Bei der von Ihnen aufgeworfenen Munitionsfrage geht es ebenfalls munter durcheinander. Das hat auch Frau Schröder-Ehlers nicht verstanden. Bedenken Sie bitte, dass in Niedersachsen heute schon an Gewässern nicht mit Bleischrot gejagt werden darf. Im Übrigen muss auch bei Kugelmunition bedacht werden, dass bei den einzelnen Munitionsarten ein völlig unterschiedliches Abprallverhalten zu verzeichnen ist, was z. B. bei Gesellschaftsjagden zu einer Gefährdung von Menschen führen kann.
Von wegen ballern, totschießen und Fehlabschüsse. Ich sage Ihnen einmal, was geübte Praxis ist. Schon der Jungjäger lernt: Der erste Schlag soll dich zum Jäger weih’n, der zweite Schlag dir Waidgerechtigkeit verleih’n, der dritte Schlag sei ein Gebot: Was du nicht kennst, das schieß nicht tot. - Ihr Antrag wird abgelehnt.

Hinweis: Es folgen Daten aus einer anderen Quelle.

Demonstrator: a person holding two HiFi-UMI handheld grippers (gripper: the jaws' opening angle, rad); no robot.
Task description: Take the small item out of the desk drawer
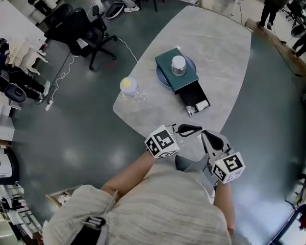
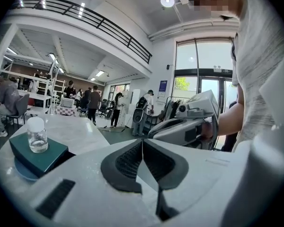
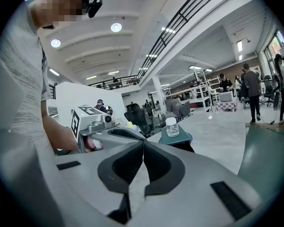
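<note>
A teal drawer box (image 1: 169,61) stands on a blue plate (image 1: 161,76) on the pale table (image 1: 214,45), with a glass jar (image 1: 178,65) on top. Its black drawer (image 1: 193,96) is pulled out towards me, and a small white item (image 1: 201,106) lies at its front end. My left gripper (image 1: 196,129) and right gripper (image 1: 206,133) hover side by side over the table's near edge, short of the drawer. Both are shut with nothing between the pads. The box (image 2: 38,155) and jar (image 2: 37,135) show in the left gripper view beyond the shut left gripper (image 2: 142,141). The right gripper (image 3: 143,142) faces the jar (image 3: 172,126).
A small clear bottle with a pale yellow cap (image 1: 130,88) stands near the table's left edge. A black office chair (image 1: 86,29) and a white cable (image 1: 127,47) are on the floor to the left. People stand far back in the room.
</note>
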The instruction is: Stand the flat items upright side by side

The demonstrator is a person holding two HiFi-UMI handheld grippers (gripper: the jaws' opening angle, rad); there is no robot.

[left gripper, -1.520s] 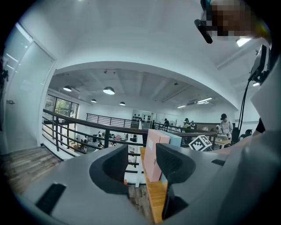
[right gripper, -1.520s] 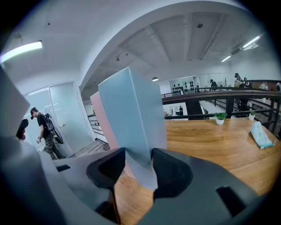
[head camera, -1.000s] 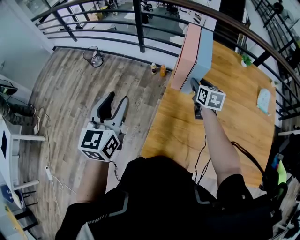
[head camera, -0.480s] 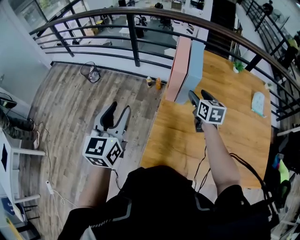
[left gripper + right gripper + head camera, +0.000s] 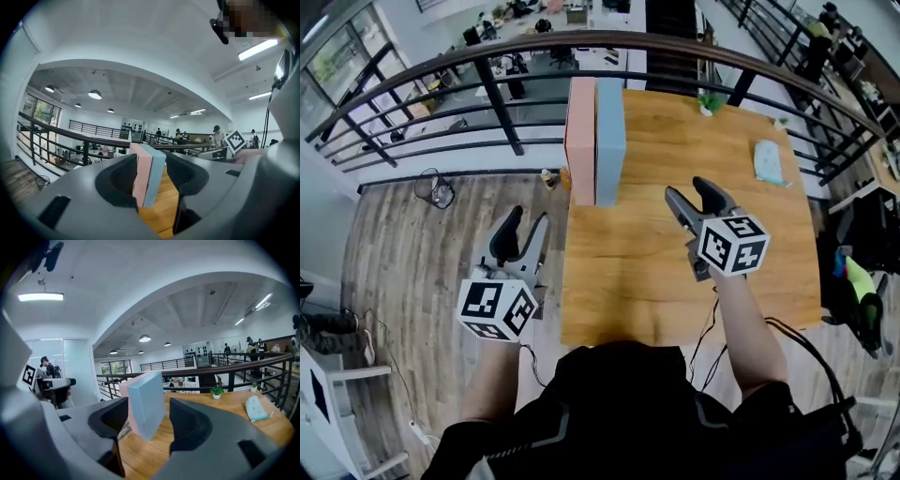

Als Nächste hat sich Frau Janssen-Kucz von der Fraktion Bündnis 90/Die Grünen zu Wort gemeldet. Frau Janssen-Kucz, Sie haben das Wort. Bitte sehr!
Vor der letzten Landtagswahl 2008 haben CDU und FDP beschlossen, die Jagd auf durchziehende und überwinternde Gänse zu eröffnen. Wenn es darum geht, Wählerstimmen bei Jägern und bei manchen Landwirten zu sammeln, ist Ihnen offenbar jedes Mittel recht. Das ziehen Sie seitdem durch.
Seit 2008 dürfen u. a. die bei uns durchziehenden und überwinternden Gänse wie Bläss- und Saatgänse geschossen werden. Das Ministerium hat mitgeteilt, dass jährlich im Durchschnitt 1 200 Blässgänse und 200 Saatgänse geschossen werden. Aber nicht mitgeteilt wurde die Zahl der unbekannten Gänse,
wie die Zwerggans, die Ringelgans, die nicht geschossen werden dürfen, die aber vor Ort geschossen werden.
Meine Damen und Herren, der Kollege DammannTamke hat ganz deutlich gesagt: Liebe Jäger, schauen Sie den Gänsen in die Augen, sonst können Sie sie nicht erkennen.
- Dann ist das Herr Ehlen gewesen. Aber lieber Herr Ehlen, das mit dem In-die-Augen-Schauen funktioniert nicht, und bei Nebel, bei dem einige unterwegs sind, funktioniert das noch weniger.
(Lachen bei der CDU - Frank Oesterhelweg [CDU]: Sie stochern hier im Nebel, Frau Kollegin! - Weitere Zurufe von der CDU - Unruhe - Glo- cke des Präsidenten)
Ein Wort noch zu dem Antrag der Linken. Was die Forderung nach der Einstellung der Bejagung von Zugvögeln angeht, stimmen wir dem Antrag zu. Auch bei dem Verbot von Bleischrotmunition und bei der Frage der Entschädigung ist der Antrag, denke ich, auf dem richtigen Weg. Aber hinsichtlich der Entschädigung - das muss man sagen - ist auch die Landesregierung auf dem richtigen Weg. Das kann ich für das Rheiderland nur so sagen. Aber der Ansatz im Antrag der Linken zur Bejagung von Grau- und Kanadagänsen geht uns nicht weit genug. In Naturschutzgebieten und EU-Vogelschutzgebieten muss doch die Jagd vollständig ausgeschlossen sein.